* Work instructions *
Will you quote all of the entries, word for word?

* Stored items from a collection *
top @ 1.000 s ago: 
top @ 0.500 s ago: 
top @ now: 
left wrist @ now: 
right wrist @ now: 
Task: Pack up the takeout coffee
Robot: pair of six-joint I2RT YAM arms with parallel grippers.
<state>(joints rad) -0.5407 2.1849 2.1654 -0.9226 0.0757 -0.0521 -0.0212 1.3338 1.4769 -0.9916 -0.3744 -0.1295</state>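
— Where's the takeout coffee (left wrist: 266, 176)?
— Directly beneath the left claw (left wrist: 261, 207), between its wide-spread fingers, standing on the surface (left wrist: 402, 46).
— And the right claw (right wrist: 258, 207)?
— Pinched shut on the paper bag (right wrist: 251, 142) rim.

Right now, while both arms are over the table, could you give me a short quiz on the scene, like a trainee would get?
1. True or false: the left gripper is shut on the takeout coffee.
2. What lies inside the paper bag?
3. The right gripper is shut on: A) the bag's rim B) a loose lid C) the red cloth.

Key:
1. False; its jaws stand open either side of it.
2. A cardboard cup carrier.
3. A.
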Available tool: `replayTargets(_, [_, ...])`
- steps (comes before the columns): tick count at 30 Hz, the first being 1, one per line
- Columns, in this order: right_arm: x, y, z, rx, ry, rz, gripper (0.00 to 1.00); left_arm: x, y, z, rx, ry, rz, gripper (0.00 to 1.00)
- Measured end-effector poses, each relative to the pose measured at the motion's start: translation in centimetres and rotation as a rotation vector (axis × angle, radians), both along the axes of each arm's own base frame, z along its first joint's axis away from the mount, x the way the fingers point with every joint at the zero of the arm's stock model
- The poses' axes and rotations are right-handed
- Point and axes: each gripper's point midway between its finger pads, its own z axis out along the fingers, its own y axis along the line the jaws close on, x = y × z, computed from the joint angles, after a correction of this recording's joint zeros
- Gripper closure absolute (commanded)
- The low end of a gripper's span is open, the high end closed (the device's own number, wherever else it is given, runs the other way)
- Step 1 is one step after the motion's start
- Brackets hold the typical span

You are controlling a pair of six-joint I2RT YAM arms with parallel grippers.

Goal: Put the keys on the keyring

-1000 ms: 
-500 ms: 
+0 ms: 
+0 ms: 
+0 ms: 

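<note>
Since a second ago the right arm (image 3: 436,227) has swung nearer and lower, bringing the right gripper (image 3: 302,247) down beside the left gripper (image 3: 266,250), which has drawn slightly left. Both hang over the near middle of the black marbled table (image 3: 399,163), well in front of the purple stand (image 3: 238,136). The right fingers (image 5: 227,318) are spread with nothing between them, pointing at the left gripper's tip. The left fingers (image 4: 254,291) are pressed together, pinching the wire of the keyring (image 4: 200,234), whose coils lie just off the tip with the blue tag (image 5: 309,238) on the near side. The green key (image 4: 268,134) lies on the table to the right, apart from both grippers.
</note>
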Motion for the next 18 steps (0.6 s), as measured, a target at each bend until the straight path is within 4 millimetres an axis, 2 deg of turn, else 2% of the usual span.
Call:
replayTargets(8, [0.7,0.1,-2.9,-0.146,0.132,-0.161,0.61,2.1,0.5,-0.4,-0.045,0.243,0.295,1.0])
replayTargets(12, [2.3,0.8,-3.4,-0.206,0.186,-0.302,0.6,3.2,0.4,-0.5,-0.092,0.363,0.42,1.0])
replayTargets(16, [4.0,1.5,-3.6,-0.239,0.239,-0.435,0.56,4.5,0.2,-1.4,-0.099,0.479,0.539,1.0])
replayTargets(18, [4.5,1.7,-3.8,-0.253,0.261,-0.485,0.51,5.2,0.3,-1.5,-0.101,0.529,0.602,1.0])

* Solution *
top @ 1.000 s ago: 
top @ 0.500 s ago: 
top @ now: 
left wrist @ now: 
right wrist @ now: 
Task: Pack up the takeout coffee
Robot: pair of six-joint I2RT YAM arms with parallel grippers.
<state>(joints rad) -0.5407 2.1849 2.1654 -0.9226 0.0757 -0.0521 -0.0212 1.3338 1.4769 -0.9916 -0.3744 -0.1295</state>
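— Where's the takeout coffee (left wrist: 266, 176)?
— Directly beneath the left claw (left wrist: 261, 207), between its wide-spread fingers, standing on the surface (left wrist: 402, 46).
— And the right claw (right wrist: 258, 207)?
— Pinched shut on the paper bag (right wrist: 251, 142) rim.

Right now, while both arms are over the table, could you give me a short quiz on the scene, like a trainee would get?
1. True or false: the left gripper is shut on the takeout coffee.
2. What lies inside the paper bag?
3. The right gripper is shut on: A) the bag's rim B) a loose lid C) the red cloth.

Key:
1. False; its jaws stand open either side of it.
2. A cardboard cup carrier.
3. A.
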Available tool: `replayTargets(_, [_, ...])`
- steps (comes before the columns): tick count at 30 Hz, the first being 1, one per line
- Columns, in this order: right_arm: x, y, z, rx, ry, rz, gripper (0.00 to 1.00); left_arm: x, y, z, rx, ry, rz, gripper (0.00 to 1.00)
- Measured end-effector poses, each relative to the pose measured at the motion's start: translation in centimetres and rotation as a rotation vector (axis × angle, radians), both along the axes of each arm's own base frame, z along its first joint's axis away from the mount, x the way the fingers point with every joint at the zero of the arm's stock model
- The poses' axes and rotations are right-handed
- Point and axes: each gripper's point midway between its finger pads, its own z axis out along the fingers, its own y axis along the line the jaws close on, x = y × z, computed from the joint angles, after a correction of this recording's joint zeros
- Gripper closure absolute (commanded)
- The low end of a gripper's span is open, the high end closed (the device's own number, wherever else it is given, runs the other way)
- Step 1 is one step after the motion's start
- Brackets hold the typical span

You are controlling a pair of six-joint I2RT YAM arms with parallel grippers.

Goal: Put the keys on the keyring

-1000 ms: 
-500 ms: 
+0 ms: 
+0 ms: 
+0 ms: 

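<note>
Since a second ago the right arm (image 3: 436,227) has swung nearer and lower, bringing the right gripper (image 3: 302,247) down beside the left gripper (image 3: 266,250), which has drawn slightly left. Both hang over the near middle of the black marbled table (image 3: 399,163), well in front of the purple stand (image 3: 238,136). The right fingers (image 5: 227,318) are spread with nothing between them, pointing at the left gripper's tip. The left fingers (image 4: 254,291) are pressed together, pinching the wire of the keyring (image 4: 200,234), whose coils lie just off the tip with the blue tag (image 5: 309,238) on the near side. The green key (image 4: 268,134) lies on the table to the right, apart from both grippers.
</note>
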Motion for the next 18 steps (0.6 s), as measured, a target at each bend until the straight path is within 4 millimetres an axis, 2 deg of turn, else 2% of the usual span.
Call:
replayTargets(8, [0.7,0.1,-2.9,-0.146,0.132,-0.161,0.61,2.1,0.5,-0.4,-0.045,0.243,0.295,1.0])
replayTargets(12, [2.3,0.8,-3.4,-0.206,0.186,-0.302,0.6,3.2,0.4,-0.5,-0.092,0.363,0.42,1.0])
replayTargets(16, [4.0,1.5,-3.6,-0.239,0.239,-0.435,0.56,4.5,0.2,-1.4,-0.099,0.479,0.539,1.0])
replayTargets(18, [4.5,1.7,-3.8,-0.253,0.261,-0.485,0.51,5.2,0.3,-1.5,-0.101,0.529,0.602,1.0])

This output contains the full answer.